** SUPPLIED MATERIAL follows **

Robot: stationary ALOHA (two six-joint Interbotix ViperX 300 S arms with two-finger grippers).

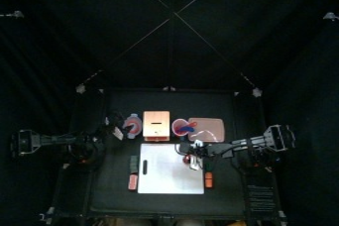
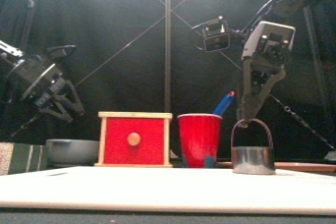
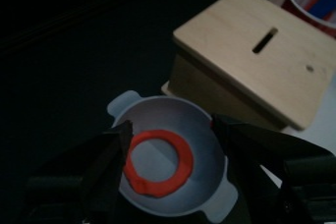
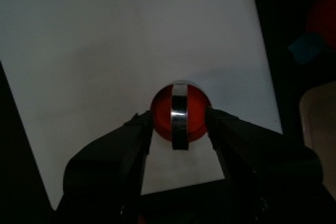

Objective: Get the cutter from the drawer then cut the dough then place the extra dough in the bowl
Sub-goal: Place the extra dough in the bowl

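Front view showed the right gripper (image 2: 250, 113) pinching the wire handle of the cutter (image 2: 252, 159), which stood on the white cutting board (image 2: 132, 184). The left gripper (image 3: 184, 169), jaws spread, hung over the bowl (image 3: 132, 105) holding a red dough ring (image 3: 136, 164).

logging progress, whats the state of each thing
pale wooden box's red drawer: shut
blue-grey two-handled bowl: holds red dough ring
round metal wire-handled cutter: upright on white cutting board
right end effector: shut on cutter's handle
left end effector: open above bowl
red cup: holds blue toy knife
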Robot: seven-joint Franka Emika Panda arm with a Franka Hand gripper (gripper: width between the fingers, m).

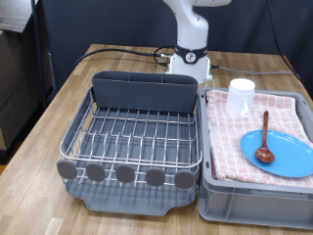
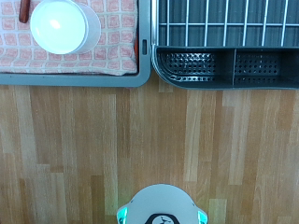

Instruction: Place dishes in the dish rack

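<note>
The dish rack [image 1: 137, 188] stands on the wooden table at the exterior view's left: a silver wire grid [image 1: 132, 139], a tall grey utensil trough [image 1: 142, 95] and round grey tabs along its near edge. Nothing lies in it. The light-blue plate [image 1: 290, 159] lies on pink checked cloth in the grey crate [image 1: 254, 208], with the reddish-brown wooden spoon [image 1: 265, 142] across it. The white cup [image 1: 241, 97] stands upright behind them. In the wrist view the cup [image 2: 64, 26], the spoon's end [image 2: 24, 9] and the trough [image 2: 224, 67] show from high above. The gripper is not in view.
The robot's white base [image 1: 191, 61] stands at the table's far edge behind the rack and shows in the wrist view [image 2: 161, 207]. Black cables [image 1: 117, 54] run along the table's back. Bare wooden table [image 2: 149, 131] lies between the base and the rack and crate.
</note>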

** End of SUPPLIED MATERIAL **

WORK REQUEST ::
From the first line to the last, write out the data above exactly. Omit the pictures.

EXERCISE ANSWER ::
Robot: stationary ALOHA (two six-joint Interbotix ViperX 300 S arms with two-finger grippers).


Objective: Get the cutter from the drawer then cut the dough then place the extra dough in the bowl
Sub-goal: Place the extra dough in the bowl

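Front view showed the right gripper (image 2: 250, 113) pinching the wire handle of the cutter (image 2: 252, 159), which stood on the white cutting board (image 2: 132, 184). The left gripper (image 3: 184, 169), jaws spread, hung over the bowl (image 3: 132, 105) holding a red dough ring (image 3: 136, 164).

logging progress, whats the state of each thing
pale wooden box's red drawer: shut
blue-grey two-handled bowl: holds red dough ring
round metal wire-handled cutter: upright on white cutting board
right end effector: shut on cutter's handle
left end effector: open above bowl
red cup: holds blue toy knife
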Robot: seven-joint Franka Emika Panda arm with a Franka Hand gripper (gripper: width between the fingers, m).


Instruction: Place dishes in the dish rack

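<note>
The dish rack [image 1: 137, 188] stands on the wooden table at the exterior view's left: a silver wire grid [image 1: 132, 139], a tall grey utensil trough [image 1: 142, 95] and round grey tabs along its near edge. Nothing lies in it. The light-blue plate [image 1: 290, 159] lies on pink checked cloth in the grey crate [image 1: 254, 208], with the reddish-brown wooden spoon [image 1: 265, 142] across it. The white cup [image 1: 241, 97] stands upright behind them. In the wrist view the cup [image 2: 64, 26], the spoon's end [image 2: 24, 9] and the trough [image 2: 224, 67] show from high above. The gripper is not in view.
The robot's white base [image 1: 191, 61] stands at the table's far edge behind the rack and shows in the wrist view [image 2: 161, 207]. Black cables [image 1: 117, 54] run along the table's back. Bare wooden table [image 2: 149, 131] lies between the base and the rack and crate.
</note>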

This concludes the answer to the exercise.